▶ What to produce: Would you reproduce the data below exactly, please, leaving out its images?

.....

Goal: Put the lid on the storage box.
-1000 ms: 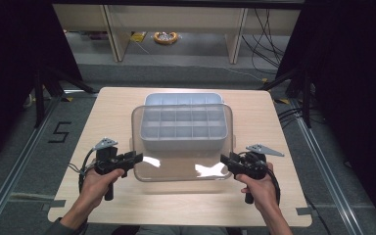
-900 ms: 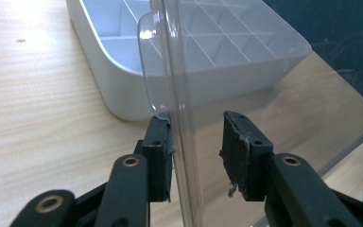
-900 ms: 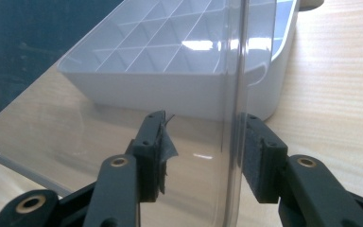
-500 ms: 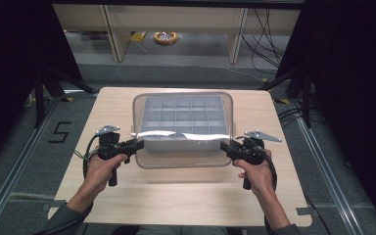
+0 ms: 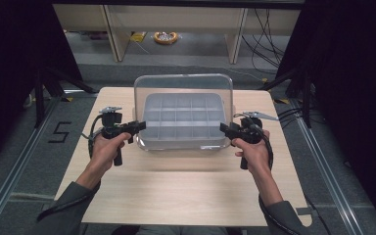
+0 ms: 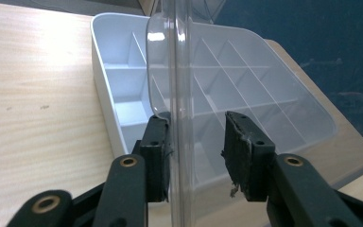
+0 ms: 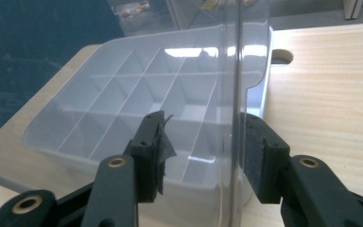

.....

▶ Finished task:
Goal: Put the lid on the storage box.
-1000 ms: 
-900 ms: 
-900 ms: 
-500 ms: 
+0 ms: 
+0 ms: 
+0 ms: 

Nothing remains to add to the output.